補瀉(ほしゃ)は、東洋医学・鍼灸・漢方の中核をなす治療概念で、補法(ほほう)と瀉法(しゃほう)の二つを合わせた言葉です。体内の気・血・津液(体液)のバランスを整えることを目的とし、不足しているものを補い、余っているものや滞っているものを取り除くという正反対の操作を適切に使い分けます。
補法とは、体のエネルギー(気)や血が不足した「虚証(きょしょう)」の状態を改善するための手法です。鍼では、細い鍼をゆっくり刺して長く留め、抜く際に素早く抜く(もしくは穴を押さえる)などの操作で気を補います。漢方では人参・黄耆などの補益薬が代表例です。
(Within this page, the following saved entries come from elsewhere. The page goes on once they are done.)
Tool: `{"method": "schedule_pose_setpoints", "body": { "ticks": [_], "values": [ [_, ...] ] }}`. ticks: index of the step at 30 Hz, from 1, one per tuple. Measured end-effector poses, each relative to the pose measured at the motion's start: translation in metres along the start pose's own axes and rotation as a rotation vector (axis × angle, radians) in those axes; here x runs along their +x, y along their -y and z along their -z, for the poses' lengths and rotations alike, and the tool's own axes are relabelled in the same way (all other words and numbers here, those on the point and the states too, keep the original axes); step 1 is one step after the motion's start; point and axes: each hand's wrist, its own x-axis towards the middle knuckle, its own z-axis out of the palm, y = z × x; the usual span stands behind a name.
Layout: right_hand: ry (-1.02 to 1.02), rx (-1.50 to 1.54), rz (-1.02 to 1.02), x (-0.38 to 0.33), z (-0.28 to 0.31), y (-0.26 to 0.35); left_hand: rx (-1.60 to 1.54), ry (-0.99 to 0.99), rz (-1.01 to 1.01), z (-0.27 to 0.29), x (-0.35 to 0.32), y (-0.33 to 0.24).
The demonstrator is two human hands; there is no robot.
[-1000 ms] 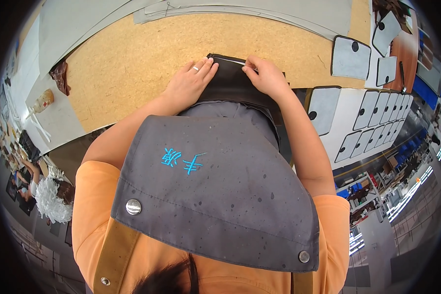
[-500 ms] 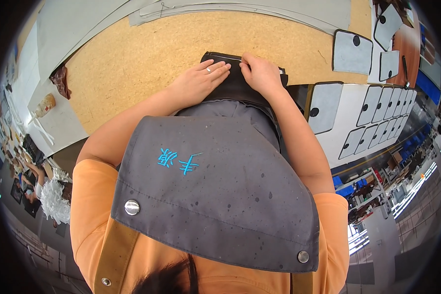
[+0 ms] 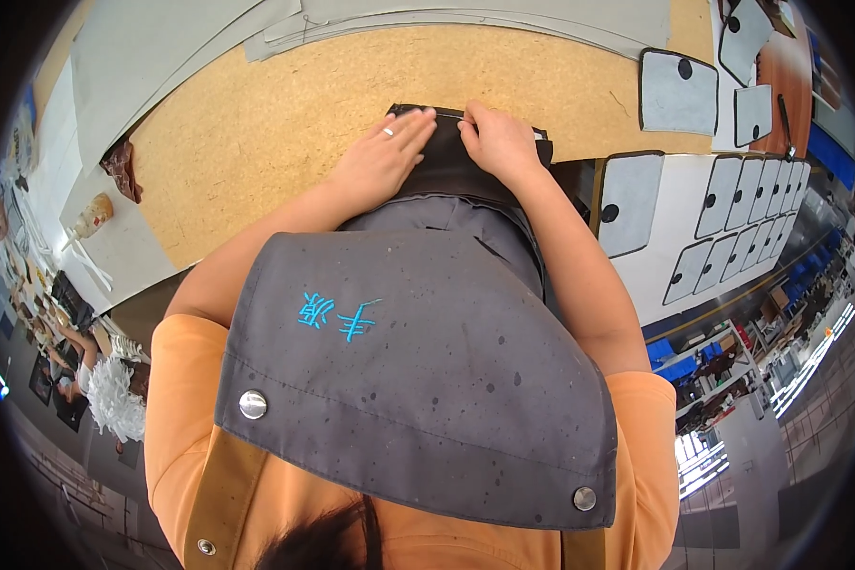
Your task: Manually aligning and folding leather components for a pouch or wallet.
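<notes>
A black piece of leather-like material lies at the near edge of the tan work board, its lower part running down toward my apron. My left hand rests flat on its left side, fingers stretched and held together, a ring on one finger. Over the upper edge, my right hand is closed with thumb and forefinger at the black piece. A thin pale line shows along that edge between the hands. What the right fingertips pinch is hidden under them.
Large grey sheets lie along the far side. On the right are several pale panels with black edging and a black dot, one a larger panel. A small bottle and a brown scrap lie at the left.
My left hand has slid slightly left over the black piece. The right hand stays closed at the upper edge, shifted a little left.
</notes>
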Motion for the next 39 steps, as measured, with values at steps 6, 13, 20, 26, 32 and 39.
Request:
{"method": "schedule_pose_setpoints", "body": {
  "ticks": [6,13,20,26,32,39],
  "values": [
    [-0.047,-0.035,-0.01,-0.001,-0.007,0.0,0.044,-0.02,-0.117,0.004,0.006,-0.005],
    [0.359,-0.347,-0.156,-0.012,0.051,0.006,0.082,0.037,-0.158,-0.01,0.008,-0.004],
    [0.091,0.607,-0.287,-0.049,0.022,-0.09,0.152,0.107,-0.154,-0.003,0.013,-0.01],
    [-0.141,0.683,-0.279,-0.058,0.001,-0.079,0.201,0.129,-0.098,0.0,0.021,-0.021],
    [-0.239,0.584,-0.372,-0.061,-0.005,-0.073,0.295,0.242,-0.123,0.003,0.024,-0.022],
    [-0.309,0.404,-0.386,-0.057,-0.005,-0.063,0.333,0.253,-0.133,0.004,0.025,-0.025]
  ]
}}
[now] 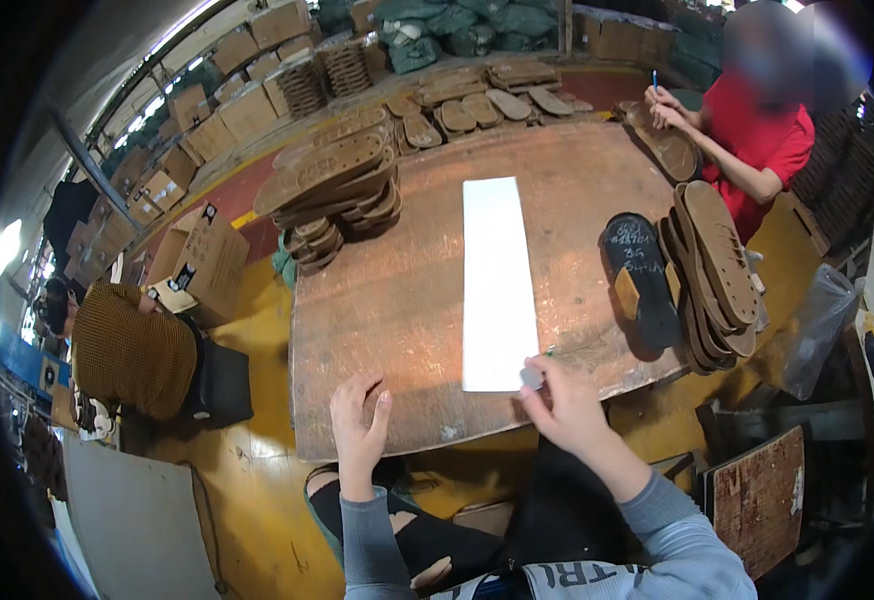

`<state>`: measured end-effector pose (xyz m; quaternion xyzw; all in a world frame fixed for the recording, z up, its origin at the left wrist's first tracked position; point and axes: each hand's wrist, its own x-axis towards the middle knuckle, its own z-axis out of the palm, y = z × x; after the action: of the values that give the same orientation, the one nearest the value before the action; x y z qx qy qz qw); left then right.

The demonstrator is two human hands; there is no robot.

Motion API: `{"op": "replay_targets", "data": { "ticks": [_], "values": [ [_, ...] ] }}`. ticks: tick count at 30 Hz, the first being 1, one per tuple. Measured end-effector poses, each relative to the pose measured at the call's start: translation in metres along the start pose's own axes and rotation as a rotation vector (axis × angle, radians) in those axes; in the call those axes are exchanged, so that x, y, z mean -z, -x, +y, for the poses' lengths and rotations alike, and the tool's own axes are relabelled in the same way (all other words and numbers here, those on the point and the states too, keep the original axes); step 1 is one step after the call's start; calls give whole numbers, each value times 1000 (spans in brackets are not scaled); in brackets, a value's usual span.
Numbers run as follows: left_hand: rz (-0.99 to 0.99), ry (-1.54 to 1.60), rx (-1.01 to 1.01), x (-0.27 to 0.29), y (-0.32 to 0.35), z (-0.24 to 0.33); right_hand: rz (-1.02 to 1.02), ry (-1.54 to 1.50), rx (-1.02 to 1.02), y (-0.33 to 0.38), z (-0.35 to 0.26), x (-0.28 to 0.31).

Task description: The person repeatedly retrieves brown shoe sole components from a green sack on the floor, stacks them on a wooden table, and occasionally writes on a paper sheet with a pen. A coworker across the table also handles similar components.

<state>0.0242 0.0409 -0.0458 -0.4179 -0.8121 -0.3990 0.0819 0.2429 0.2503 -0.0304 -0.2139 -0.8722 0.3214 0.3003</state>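
Note:
A long white strip (500,280), like paper or sheet material, lies flat on the worn wooden table (412,320), its length running away from me. At its near right corner, my right hand (565,405) pinches a small grey, roundish piece (531,379) between thumb and fingers; its kind is unclear. A tiny green bit shows just beyond those fingers. My left hand (360,412) is over the table's near left edge, fingers loosely curved and thumb apart, holding nothing. It is nearest to the bare tabletop, left of the strip.
Stacked brown soles (332,180) stand at the far left, with more soles (717,270) at the right beside a black sole-shaped template (640,280) with writing. A person in red (772,150) works at the far right; another person (137,345) sits left near a cardboard box (202,265).

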Motion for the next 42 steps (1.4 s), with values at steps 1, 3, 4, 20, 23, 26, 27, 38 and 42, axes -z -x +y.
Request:
{"op": "replay_targets", "data": {
  "ticks": [1,3,4,20,23,26,27,38,42],
  "values": [
    [-11,-4,3,0,1,1,-102,-130,-34,7,-4,-6],
    [-25,-14,8,0,0,2,-132,-224,8,10,-6,-20],
    [-28,-18,8,0,0,3,-104,-224,64,9,-6,-25],
    [-209,-187,11,3,-17,13,-28,-741,-70,-5,19,-22],
    [-212,-211,18,2,-19,12,-17,-1055,-281,1,11,-24],
    [-208,-251,34,1,-20,11,5,-1069,-367,5,9,-21],
    [-202,-292,41,0,-20,11,22,-1051,-353,6,9,-20],
    [-144,-314,108,-5,-20,4,-2,-1178,-311,-4,10,-16],
    [-169,-281,136,-4,-19,4,-124,-1032,-225,-4,10,-18]
  ]
}}
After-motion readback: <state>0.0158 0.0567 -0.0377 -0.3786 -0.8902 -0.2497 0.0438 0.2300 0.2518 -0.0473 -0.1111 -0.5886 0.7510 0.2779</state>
一方、瀉法は気・血・邪気(病邪)が過剰・停滞した「実証(じっしょう)」の状態を改善する手法です。鍼では素早く刺して強めの刺激を与え、抜く際に穴を押さえずに開放して余分な気を逃がします。漢方では大黄・芒硝などの瀉下薬が用いられます。
補瀉を適切に判断するために重要な診断の柱は次のとおりです。
- 虚実:体の状態が不足(虚)か過剰(実)か
- 陰陽:冷えと熱のバランス
- 気血水:三要素の過不足・流れの状態
補瀉は単なる強弱の調整ではなく、患者の体質・症状・その時の状態を総合的に診て使い分けるものです。同じ症状でも虚実が異なれば補瀉は逆になることもあり、東洋医学の診断眼が問われる重要な概念です。
使い方・例文
疲れやすく顔色が悪い「気虚」の患者に対しては補法で気を養い、食べ過ぎや強いストレスによる「実証」には瀉法で詰まりを解消するという形で、補瀉は鍼灸治療の選穴・手技の決め手となります。